# [WHAT THE TASK REQUIRES]
Your copy should match the entries below exactly, apart from the images.

# [PROVIDED RECORDS]

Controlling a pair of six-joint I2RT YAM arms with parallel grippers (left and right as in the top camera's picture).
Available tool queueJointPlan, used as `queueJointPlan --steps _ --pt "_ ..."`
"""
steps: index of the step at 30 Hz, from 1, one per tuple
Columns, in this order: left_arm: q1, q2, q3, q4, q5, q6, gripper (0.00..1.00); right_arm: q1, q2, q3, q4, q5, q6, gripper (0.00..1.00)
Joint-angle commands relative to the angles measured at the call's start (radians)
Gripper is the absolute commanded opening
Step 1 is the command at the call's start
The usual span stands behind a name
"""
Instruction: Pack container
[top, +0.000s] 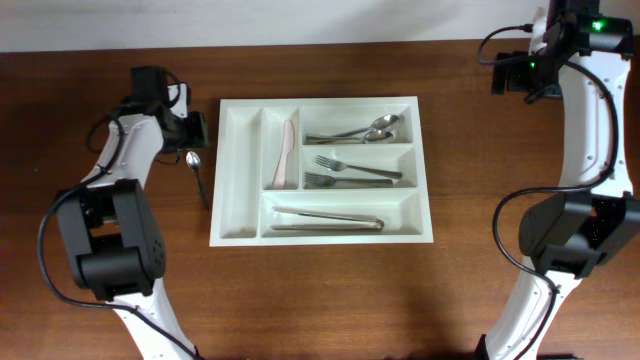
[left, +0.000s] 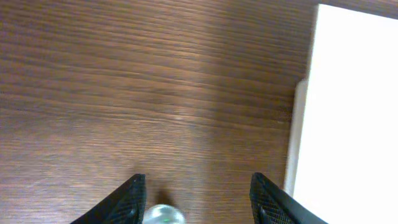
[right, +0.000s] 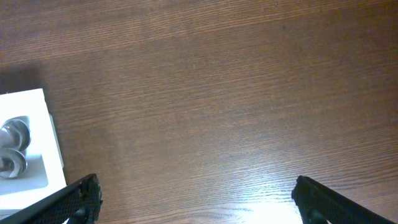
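A white cutlery tray (top: 320, 232) lies mid-table. It holds a pale knife (top: 285, 155), two spoons (top: 365, 131), two forks (top: 345, 171) and metal tongs (top: 325, 219). A loose metal spoon (top: 198, 173) lies on the wood just left of the tray. My left gripper (top: 194, 131) is open above the spoon's bowl end; the bowl (left: 164, 215) shows between its fingers (left: 198, 202), and the tray's edge (left: 348, 118) is to its right. My right gripper (top: 512, 76) is open and empty at the far right back, over bare wood (right: 196, 199).
The tray's corner with two spoon bowls (right: 12, 149) shows at the left of the right wrist view. The tray's leftmost long compartment (top: 238, 170) holds nothing. Both arm bases (top: 110, 240) stand near the front corners.
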Motion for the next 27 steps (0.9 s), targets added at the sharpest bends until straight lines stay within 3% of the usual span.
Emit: queueJointPlan --steps 1,10,24,27 --pt "-0.005 0.01 0.011 -0.005 -0.023 0.023 0.55 0.004 0.003 -0.003 0.002 0.012 0.012 0.99" --pt "-0.004 0.03 0.006 -0.036 -0.111 0.024 0.56 0.004 0.003 -0.003 0.002 0.012 0.012 0.99" --pt "-0.004 0.122 0.006 -0.062 -0.111 0.024 0.54 0.004 0.003 -0.003 0.002 0.012 0.012 0.99" --pt "-0.004 0.123 0.006 -0.069 -0.111 0.024 0.46 0.004 0.003 -0.003 0.002 0.012 0.012 0.99"
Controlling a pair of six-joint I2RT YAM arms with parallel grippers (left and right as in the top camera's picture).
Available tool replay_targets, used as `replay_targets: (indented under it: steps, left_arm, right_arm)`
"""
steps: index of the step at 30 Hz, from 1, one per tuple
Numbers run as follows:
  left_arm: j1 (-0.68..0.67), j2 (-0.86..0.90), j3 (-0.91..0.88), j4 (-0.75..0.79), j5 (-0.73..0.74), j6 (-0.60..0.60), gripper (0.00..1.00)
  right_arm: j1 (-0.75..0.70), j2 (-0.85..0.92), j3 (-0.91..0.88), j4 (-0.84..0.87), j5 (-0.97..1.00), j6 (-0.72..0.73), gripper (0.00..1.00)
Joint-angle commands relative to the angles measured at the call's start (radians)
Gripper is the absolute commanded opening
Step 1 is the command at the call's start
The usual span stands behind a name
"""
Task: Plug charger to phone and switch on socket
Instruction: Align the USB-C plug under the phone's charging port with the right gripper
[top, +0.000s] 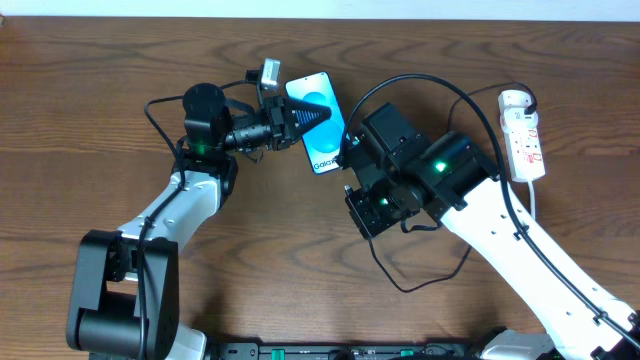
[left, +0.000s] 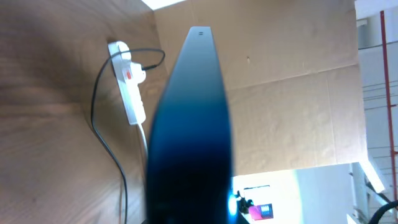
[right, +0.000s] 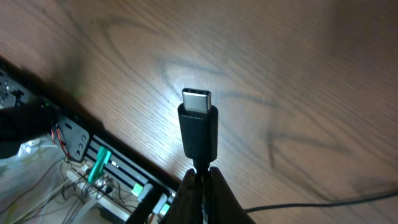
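Observation:
The phone (top: 330, 140), with its blue screen up, is tilted at the table's back centre. My left gripper (top: 308, 115) is shut on it. In the left wrist view the phone (left: 193, 124) appears edge-on and dark, and hides the fingers. The white socket (top: 525, 135) lies at the far right and also shows in the left wrist view (left: 127, 81). The charger's white plug head (top: 513, 100) sits in the socket, and its thin black cable (top: 420, 78) arcs toward my right arm. My right gripper (right: 202, 180) is shut on the cable just behind the connector tip (right: 198, 121), above bare wood.
Thick robot cables loop by both arms (top: 400, 280). A rail with electronics (right: 93, 162) runs along the table's front edge. A cardboard wall (left: 292, 74) stands beyond the table.

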Motion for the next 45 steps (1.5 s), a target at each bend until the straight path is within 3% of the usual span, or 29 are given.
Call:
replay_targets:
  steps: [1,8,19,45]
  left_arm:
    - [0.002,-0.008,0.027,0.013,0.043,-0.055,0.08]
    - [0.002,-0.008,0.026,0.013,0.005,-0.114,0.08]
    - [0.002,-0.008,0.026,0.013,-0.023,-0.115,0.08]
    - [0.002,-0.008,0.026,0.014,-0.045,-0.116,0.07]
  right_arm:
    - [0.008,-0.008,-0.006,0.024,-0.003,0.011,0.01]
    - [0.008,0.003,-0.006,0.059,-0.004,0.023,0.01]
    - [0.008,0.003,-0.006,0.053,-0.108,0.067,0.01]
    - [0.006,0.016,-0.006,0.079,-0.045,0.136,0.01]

# [SOLUTION BELOW]
Controlling a pair of six-joint I2RT YAM arms with parallel grippers (left and right as in the top camera's picture).
Available tool queueJointPlan, used as `queueJointPlan --steps _ --pt "_ ..."`
"""
steps: index of the step at 30 Hz, from 1, one per tuple
Columns, in this order: left_arm: q1, q2, q3, q4, q5, q6, gripper (0.00..1.00); right_arm: q1, q2, q3, q4, q5, q6, gripper (0.00..1.00)
Joint-angle commands relative to the angles measured at the call's start (radians)
Gripper is the absolute commanded opening
Step 1 is the command at the call's start
The usual span stands behind a name
"""
Instruction: Pack container
[top, +0.000s] 
[left, +0.000s] 
[right, +0.000s] 
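A white cutlery tray (top: 320, 232) lies mid-table. It holds a pale knife (top: 285, 155), two spoons (top: 365, 131), two forks (top: 345, 171) and metal tongs (top: 325, 219). A loose metal spoon (top: 198, 173) lies on the wood just left of the tray. My left gripper (top: 194, 131) is open above the spoon's bowl end; the bowl (left: 164, 215) shows between its fingers (left: 198, 202), and the tray's edge (left: 348, 118) is to its right. My right gripper (top: 512, 76) is open and empty at the far right back, over bare wood (right: 196, 199).
The tray's corner with two spoon bowls (right: 12, 149) shows at the left of the right wrist view. The tray's leftmost long compartment (top: 238, 170) holds nothing. Both arm bases (top: 110, 240) stand near the front corners.
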Motion for the next 27 steps (0.9 s), targets added at the sharpest bends until straight lines stay within 3% of the usual span.
Emit: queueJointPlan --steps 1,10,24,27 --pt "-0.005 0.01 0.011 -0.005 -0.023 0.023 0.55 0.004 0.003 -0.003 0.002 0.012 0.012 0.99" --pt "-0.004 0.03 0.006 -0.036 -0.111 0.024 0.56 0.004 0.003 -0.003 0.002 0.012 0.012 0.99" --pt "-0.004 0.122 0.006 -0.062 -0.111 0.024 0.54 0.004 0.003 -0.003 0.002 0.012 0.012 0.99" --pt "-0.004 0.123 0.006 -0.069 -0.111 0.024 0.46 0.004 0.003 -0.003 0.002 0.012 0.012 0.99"
Controlling a pair of six-joint I2RT YAM arms with parallel grippers (left and right as in the top camera's picture).
Available tool replay_targets, used as `replay_targets: (indented under it: steps, left_arm, right_arm)`
"""
steps: index of the step at 30 Hz, from 1, one per tuple
Numbers run as follows:
  left_arm: j1 (-0.68..0.67), j2 (-0.86..0.90), j3 (-0.91..0.88), j4 (-0.75..0.79), j5 (-0.73..0.74), j6 (-0.60..0.60), gripper (0.00..1.00)
  right_arm: j1 (-0.75..0.70), j2 (-0.85..0.92), j3 (-0.91..0.88), j4 (-0.84..0.87), j5 (-0.97..1.00), j6 (-0.72..0.73), gripper (0.00..1.00)
Joint-angle commands relative to the angles measured at the call's start (radians)
Gripper is the absolute commanded opening
Step 1 is the command at the call's start
The usual span stands behind a name
"""
Task: Plug charger to phone and switch on socket
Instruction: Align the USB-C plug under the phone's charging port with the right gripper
[top, +0.000s] 
[left, +0.000s] 
[right, +0.000s] 
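Observation:
The phone (top: 330, 140), with its blue screen up, is tilted at the table's back centre. My left gripper (top: 308, 115) is shut on it. In the left wrist view the phone (left: 193, 124) appears edge-on and dark, and hides the fingers. The white socket (top: 525, 135) lies at the far right and also shows in the left wrist view (left: 127, 81). The charger's white plug head (top: 513, 100) sits in the socket, and its thin black cable (top: 420, 78) arcs toward my right arm. My right gripper (right: 202, 180) is shut on the cable just behind the connector tip (right: 198, 121), above bare wood.
Thick robot cables loop by both arms (top: 400, 280). A rail with electronics (right: 93, 162) runs along the table's front edge. A cardboard wall (left: 292, 74) stands beyond the table.
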
Motion for the next 45 steps (1.5 s), a target at each bend until the straight path is within 3% of the usual span, or 29 are given.
Call:
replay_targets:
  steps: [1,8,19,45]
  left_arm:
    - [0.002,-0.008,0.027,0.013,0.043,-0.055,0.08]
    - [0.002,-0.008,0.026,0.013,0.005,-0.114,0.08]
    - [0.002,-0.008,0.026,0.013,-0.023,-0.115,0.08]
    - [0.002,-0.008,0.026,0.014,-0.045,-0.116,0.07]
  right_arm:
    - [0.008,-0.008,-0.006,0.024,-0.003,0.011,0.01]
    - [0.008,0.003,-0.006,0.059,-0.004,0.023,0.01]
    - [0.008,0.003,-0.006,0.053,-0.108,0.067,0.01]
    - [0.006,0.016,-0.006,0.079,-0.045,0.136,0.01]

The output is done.